◆ **Action item**: Each line below must be set down exactly; omit any image you find.

◆ **Data section**:
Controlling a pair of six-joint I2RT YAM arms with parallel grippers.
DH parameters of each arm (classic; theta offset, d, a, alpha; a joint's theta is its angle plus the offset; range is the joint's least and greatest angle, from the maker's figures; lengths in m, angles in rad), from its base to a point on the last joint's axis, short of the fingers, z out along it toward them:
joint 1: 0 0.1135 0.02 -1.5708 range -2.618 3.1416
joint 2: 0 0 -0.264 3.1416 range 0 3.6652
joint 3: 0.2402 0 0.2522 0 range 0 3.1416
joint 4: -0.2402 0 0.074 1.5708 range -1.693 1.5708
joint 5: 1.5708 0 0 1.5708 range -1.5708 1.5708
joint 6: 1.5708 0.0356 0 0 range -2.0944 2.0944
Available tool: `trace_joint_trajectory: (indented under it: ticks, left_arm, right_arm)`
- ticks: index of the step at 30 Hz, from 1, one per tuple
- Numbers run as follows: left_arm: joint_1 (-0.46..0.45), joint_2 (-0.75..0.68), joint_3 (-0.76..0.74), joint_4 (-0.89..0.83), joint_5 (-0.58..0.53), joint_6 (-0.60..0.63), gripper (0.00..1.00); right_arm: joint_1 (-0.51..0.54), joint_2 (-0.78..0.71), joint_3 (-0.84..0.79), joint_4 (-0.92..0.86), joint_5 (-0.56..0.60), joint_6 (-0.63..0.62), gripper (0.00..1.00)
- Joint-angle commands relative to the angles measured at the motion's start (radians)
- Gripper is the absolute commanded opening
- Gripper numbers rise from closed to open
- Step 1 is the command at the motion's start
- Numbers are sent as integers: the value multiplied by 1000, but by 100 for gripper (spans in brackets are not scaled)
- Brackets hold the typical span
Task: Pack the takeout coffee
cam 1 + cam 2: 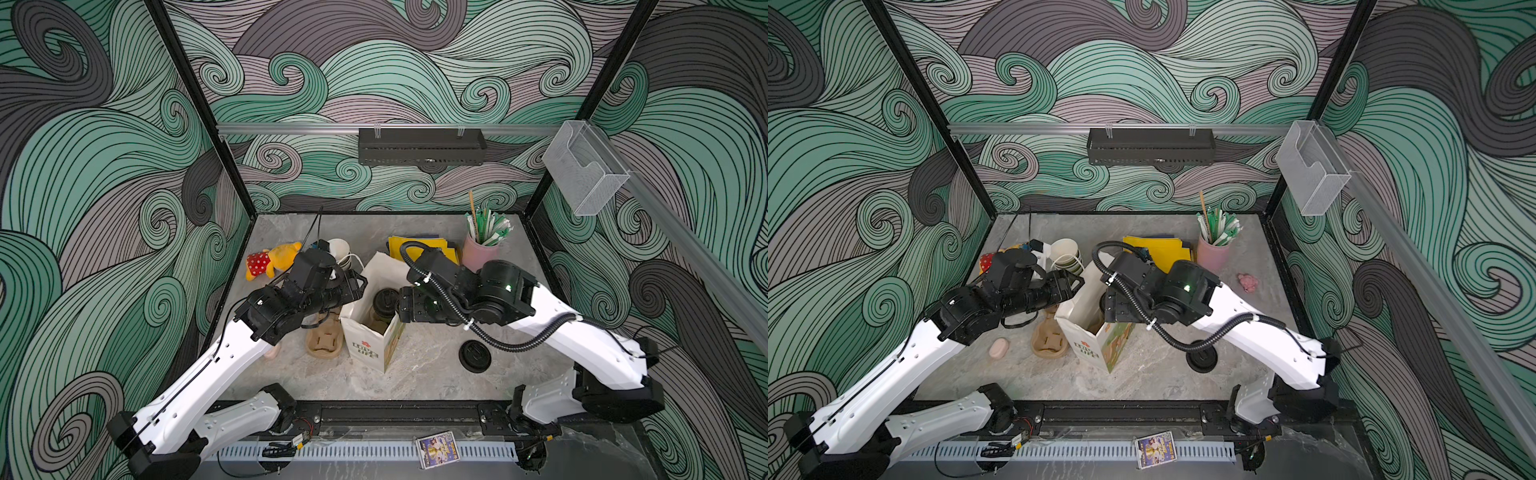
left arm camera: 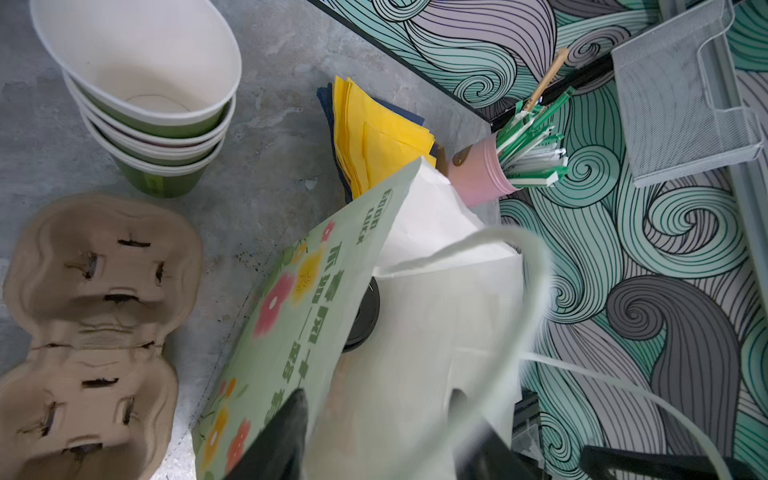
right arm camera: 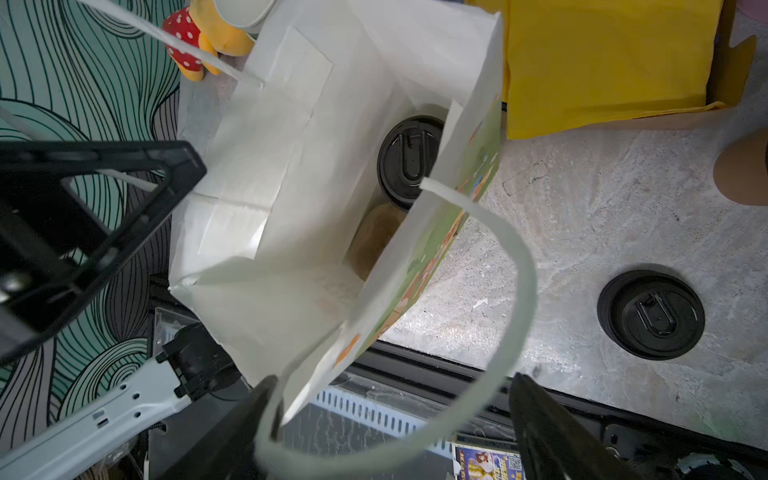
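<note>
Cup [image 3: 409, 160], upright in the bag [image 1: 365, 345] at table centre, looks light, thin-walled and crushable, so grip mid-body gently; left gripper [image 2: 379, 395] at the bag's 9 o'clock, right gripper [image 3: 394, 378] at 3, both with jaws apart.

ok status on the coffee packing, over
Status: left gripper open at the edge of the bag, right gripper open. One lidded cup down in the bag. Handle loops between the right gripper's jaws.

White arms [image 1: 216, 365], black joints [image 1: 498, 291] (ribbed cable [image 1: 517, 346])
</note>
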Motion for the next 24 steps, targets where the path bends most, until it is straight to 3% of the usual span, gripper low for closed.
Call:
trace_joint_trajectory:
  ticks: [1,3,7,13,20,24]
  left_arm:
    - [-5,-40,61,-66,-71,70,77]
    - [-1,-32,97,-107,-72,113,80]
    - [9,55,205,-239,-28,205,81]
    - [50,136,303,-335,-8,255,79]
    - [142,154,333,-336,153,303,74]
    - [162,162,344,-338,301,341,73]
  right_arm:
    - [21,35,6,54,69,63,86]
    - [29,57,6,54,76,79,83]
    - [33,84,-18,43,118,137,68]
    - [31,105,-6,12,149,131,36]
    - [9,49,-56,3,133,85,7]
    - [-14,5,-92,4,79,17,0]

◆ **Exercise output**:
Controlling a pair of six-joint I2RT YAM arms with parallel grippers.
DH parameters of each arm (classic; theta offset, d, a, alpha; a joint's theta is its angle plus the offset; range is the joint's least and greatest angle, from the maker's figures; lengths in m, angles in rad), from its base to a point on the last joint's axis, short of the fingers, z out along it toward them:
joint 1: 0 0.1135 0.02 -1.5708 range -2.618 3.1416
joint 2: 0 0 -0.264 3.1416 range 0 3.6652
joint 3: 0.2402 0 0.2522 0 range 0 3.1416
joint 4: -0.2402 0 0.074 1.5708 range -1.693 1.5708
joint 5: 1.5708 0 0 1.5708 range -1.5708 1.5708
joint 6: 1.5708 0.0356 0 0 range -2.0944 2.0944
Available tool: `trace_joint_trajectory: (indented under it: ticks, left_arm, right_arm)`
- ticks: index of the step at 30 Hz, from 1, one per tuple
- Numbers run as follows: left_arm: joint_1 (-0.46..0.45), joint_2 (-0.75..0.68), joint_3 (-0.76..0.74), joint_4 (-0.89..0.83), joint_5 (-0.58..0.53), joint_6 (-0.60..0.63), gripper (0.00..1.00); right_arm: joint_1 (-0.51..0.54), joint_2 (-0.78..0.71), joint_3 (-0.84..0.79), joint_4 (-0.92..0.86), joint_5 (-0.56..0.60), joint_6 (-0.63..0.62), gripper (0.00..1.00)
- Joint-angle commands relative to the angles measured at the motion's start (radians)
- Gripper is the absolute commanded opening
- Gripper numbers rise from closed to open
- Step 1 is the command at the motion's start
- Numbers are sent as integers: the value multiplied by 1000, but by 100 for gripper (spans in brackets are not scaled)
- Brackets hold the typical span
Task: Pack the takeout coffee
cam 1 + cam 2: 
left arm camera: 
right arm camera: 
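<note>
Cup [image 3: 409, 160], upright in the bag [image 1: 365, 345] at table centre, looks light, thin-walled and crushable, so grip mid-body gently; left gripper [image 2: 379, 395] at the bag's 9 o'clock, right gripper [image 3: 394, 378] at 3, both with jaws apart.

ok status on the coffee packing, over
Status: left gripper open at the edge of the bag, right gripper open. One lidded cup down in the bag. Handle loops between the right gripper's jaws.

White arms [image 1: 216, 365], black joints [image 1: 498, 291] (ribbed cable [image 1: 517, 346])
</note>
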Motion for the next 24 steps, targets where the path bends most, until it is straight to 3% of the usual span, gripper low for closed.
Call:
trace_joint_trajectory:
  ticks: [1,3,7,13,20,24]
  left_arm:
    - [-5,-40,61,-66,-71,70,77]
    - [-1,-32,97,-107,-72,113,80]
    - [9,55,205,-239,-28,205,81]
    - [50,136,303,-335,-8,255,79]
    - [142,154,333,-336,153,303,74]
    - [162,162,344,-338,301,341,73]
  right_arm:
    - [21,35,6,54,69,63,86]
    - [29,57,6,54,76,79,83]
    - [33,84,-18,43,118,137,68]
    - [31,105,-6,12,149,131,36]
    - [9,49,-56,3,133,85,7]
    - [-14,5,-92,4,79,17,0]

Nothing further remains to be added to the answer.